Opinión | jueves sociales

Recuerde el alma dormida

Un farmacéutico  vende una mascarilla.

Un farmacéutico vende una mascarilla. / EL PERIÓDICO

Hoy hace cuatro años que me despedí de mis alumnos para quince días. Nos vemos en dos semanas, les dije, sin saber que a algunos de ellos ya no los vería hasta septiembre, y con la cara tapada, las manos envueltas en olor a gel hidroalcohólico y las piernas cubiertas por las mantas que llevaban a clase para no congelarse con las ventanas abiertas.

A otros, ya no volví a verlos en las aulas, y sí a través de pantallas donde a veces aparecían sus mascotas, los padres en bata, los hermanos pequeños y otras, desaparecían ellos mismos sin ganas de que sus compañeros los vieran recién levantados.

Estado de alarma, confinamiento, toque de queda o coronavirus eran entonces palabras que no pertenecían a nuestro diccionario particular, tan protegido. Esas cosas pasaban en China, nos decíamos en Navidad, sin asustarnos todavía, hasta que la primavera nos pilló encerrados en casa y con el paso cambiado.

Aprendimos muchos términos aquellos días, y su verdadero significado. Aprendimos también a manejarnos en una normalidad que no respondía a ese nombre, una realidad parada y gris, por la que desfilaban tanques en calles vacías y coches fúnebres. Ver los telediarios se convirtió en un deporte de riesgo para el corazón, que no daba más de sí con las cifras de muertos. Salía ese señor que ya hemos olvidado, Fernando Simón, con la cara cada vez más cansada, a anunciar siempre malas noticias.

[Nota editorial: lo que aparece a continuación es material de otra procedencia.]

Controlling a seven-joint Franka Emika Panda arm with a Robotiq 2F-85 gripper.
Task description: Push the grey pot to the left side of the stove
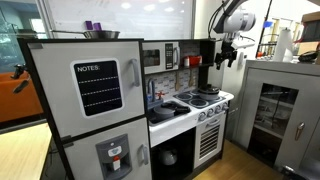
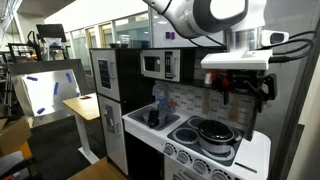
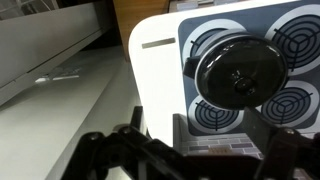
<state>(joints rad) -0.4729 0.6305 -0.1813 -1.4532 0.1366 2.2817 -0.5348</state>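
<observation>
We see the jaws hanging in the air above the stove (image 2: 252,152), at the end of a smooth white and grey arm (image 2: 200,15). They are spread wide and hold nothing. In the wrist view two black, blocky fingers (image 3: 100,152) come in at the lower edge, one far to each side with bare space between them.

The pot (image 3: 238,78) sits below the jaws and a little ahead of them, with a clear gap of air, so nothing touches it. From above it is a dark, glossy round disc with a small raised spot at its centre. We cannot tell whether that is a lid. In an exterior view the pot (image 2: 213,132) is low, round and dull grey, about as wide as one burner. It rests on the cooktop, over one coil burner and reaching toward the middle of the four.

The burners (image 3: 296,35) are flat black rings of coil set in pale discs. Round them the stove top is smooth white plastic with a rounded corner, which lies below the jaws and off to one side. A thin grey slot (image 3: 158,44) marks that white margin.

Farther from the jaws, beyond the stove, we see a dark sink (image 2: 158,122) and a boxy microwave (image 2: 153,65) above it. A tall grey fridge (image 1: 90,100) has a shiny metal bowl (image 1: 100,34) on top.
</observation>
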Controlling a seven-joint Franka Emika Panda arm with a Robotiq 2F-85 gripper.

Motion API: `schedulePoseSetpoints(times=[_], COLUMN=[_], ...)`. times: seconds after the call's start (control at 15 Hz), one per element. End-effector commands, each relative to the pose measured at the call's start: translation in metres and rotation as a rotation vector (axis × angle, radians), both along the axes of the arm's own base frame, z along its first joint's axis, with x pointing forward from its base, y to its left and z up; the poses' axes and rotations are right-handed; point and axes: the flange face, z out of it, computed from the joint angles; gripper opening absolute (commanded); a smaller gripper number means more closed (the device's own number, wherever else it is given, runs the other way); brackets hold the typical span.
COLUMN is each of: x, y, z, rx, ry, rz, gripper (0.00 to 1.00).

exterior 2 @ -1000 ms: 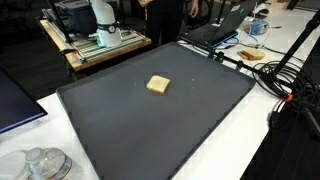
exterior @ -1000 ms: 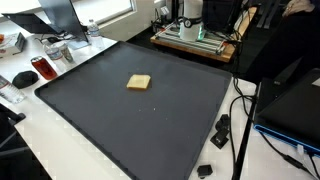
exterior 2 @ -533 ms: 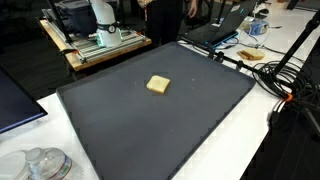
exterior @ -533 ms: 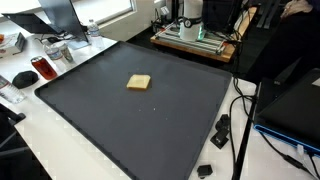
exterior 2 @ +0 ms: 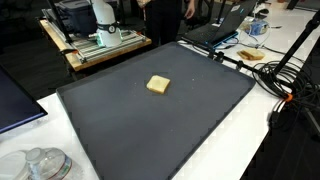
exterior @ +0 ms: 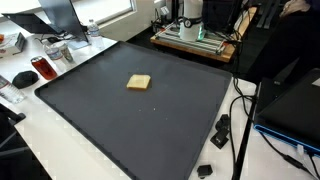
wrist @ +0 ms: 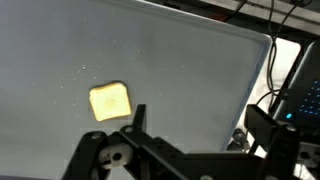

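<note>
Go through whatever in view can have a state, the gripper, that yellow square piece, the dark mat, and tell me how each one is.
gripper: open, empty, hanging above the mat, touching nothing.
yellow square piece: lying flat on the mat, free, not gripped.
dark mat: spread flat on the white table, with only the piece on it.

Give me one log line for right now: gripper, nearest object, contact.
gripper: open, empty | nearest: tan square piece, flat on dark mat | contact: none
</note>
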Motion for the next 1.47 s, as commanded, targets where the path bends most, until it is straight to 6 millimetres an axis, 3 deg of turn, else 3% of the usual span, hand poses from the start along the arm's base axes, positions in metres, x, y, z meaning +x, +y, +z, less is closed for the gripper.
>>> schedulePoseSetpoints(times=[0.0,0.27,0.53,0.73,1.07,1.13,1.4], x=[-0.013,-0.026,-0.032,-0.029,-0.018,-0.016,-0.009], y=[0.038,0.072,0.087,0.082,0.051,0.044,0.018], z=[0.013,0.018,0.011,0.003,-0.010,-0.012,-0.018], rx=[0.085,0.200,0.274,0.303,0.329,0.338,0.360], ry=[-0.022,-0.020,0.002,0.013,0.032,0.036,0.048], rz=[0.157,0.331,0.454,0.509,0.561,0.569,0.584], gripper=[1.00,1.00,1.00,1.00,1.00,0.87,0.52])
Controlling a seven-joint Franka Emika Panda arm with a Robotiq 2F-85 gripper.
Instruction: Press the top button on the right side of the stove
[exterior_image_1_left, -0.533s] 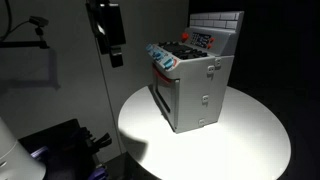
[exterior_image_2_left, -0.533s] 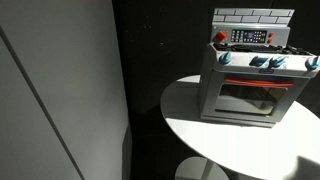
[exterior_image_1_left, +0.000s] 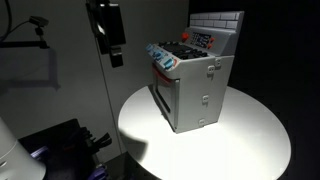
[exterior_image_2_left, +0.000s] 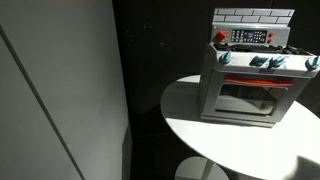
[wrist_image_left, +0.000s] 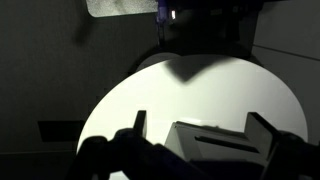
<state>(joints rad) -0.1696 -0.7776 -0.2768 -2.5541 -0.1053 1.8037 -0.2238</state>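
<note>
The stove (exterior_image_1_left: 195, 90) is a small grey box with a white tiled back panel. It stands on a round white table (exterior_image_1_left: 250, 135) and shows in both exterior views; the oven door faces the camera in one of them (exterior_image_2_left: 250, 85). Its control panel (exterior_image_2_left: 250, 37) carries small buttons too small to tell apart. My gripper (exterior_image_1_left: 114, 55) hangs in the dark, up and off to the side of the stove, apart from it. In the wrist view the two fingers (wrist_image_left: 200, 128) are spread open and empty, with the stove's back (wrist_image_left: 215, 145) low between them.
A pale wall panel (exterior_image_2_left: 60, 90) stands beside the table. Dark equipment (exterior_image_1_left: 60, 145) sits low near the table edge. A camera on a mount (exterior_image_1_left: 38, 22) is at the upper corner. Bare tabletop (exterior_image_2_left: 220, 140) lies in front of the stove.
</note>
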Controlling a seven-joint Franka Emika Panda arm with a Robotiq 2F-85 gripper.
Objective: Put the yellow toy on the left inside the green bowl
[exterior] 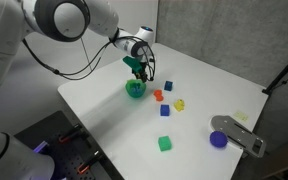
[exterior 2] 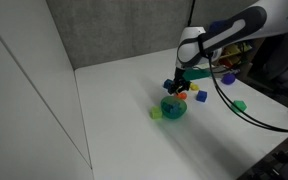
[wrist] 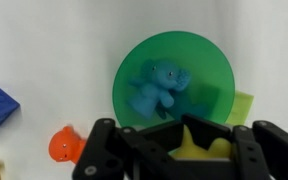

Aprendimos, vaya que si aprendimos. Descubrimos qué era una videoconferencia, cómo se lavaban las manos, y el precio exacto de la desesperación, que se medía en la ausencia de mascarillas y en las estupideces en las que incurríamos por pura ignorancia. Comprábamos con guantes, desinfectábamos cada pimiento y cada tomate, lavábamos la ropa a noventa grados y destrozamos suelas en las alfombras con lejía.

De todo eso solo han pasado cuatro años. De la estupidez, del miedo, de la solidaridad, de los aplausos a las ocho de la tarde en el eco de un mundo silenciado que nos estallaba por las costuras del encierro. La memoria, prodigio y mala pécora, ha borrado todo, y hemos pasado página enseguida. No hemos vuelto ni más humanos ni mejores, ni se han cambiado las condiciones de las residencias donde murieron tantos mayores en soledad, sin consuelo.

Recuerde el alma dormida, avive el seso y despierte, escribió hace mucho Manrique, en una época en que la muerte se vivía como una costumbre cotidiana y no un suceso extraordinario. Pero nosotros hemos preferido apartar el dolor, echarlo a un lado, vivir como quien no va a morir, en un sueño del que no despertamos para no recordar, ese esfuerzo, ese ejercicio de voluntad, ese imposible.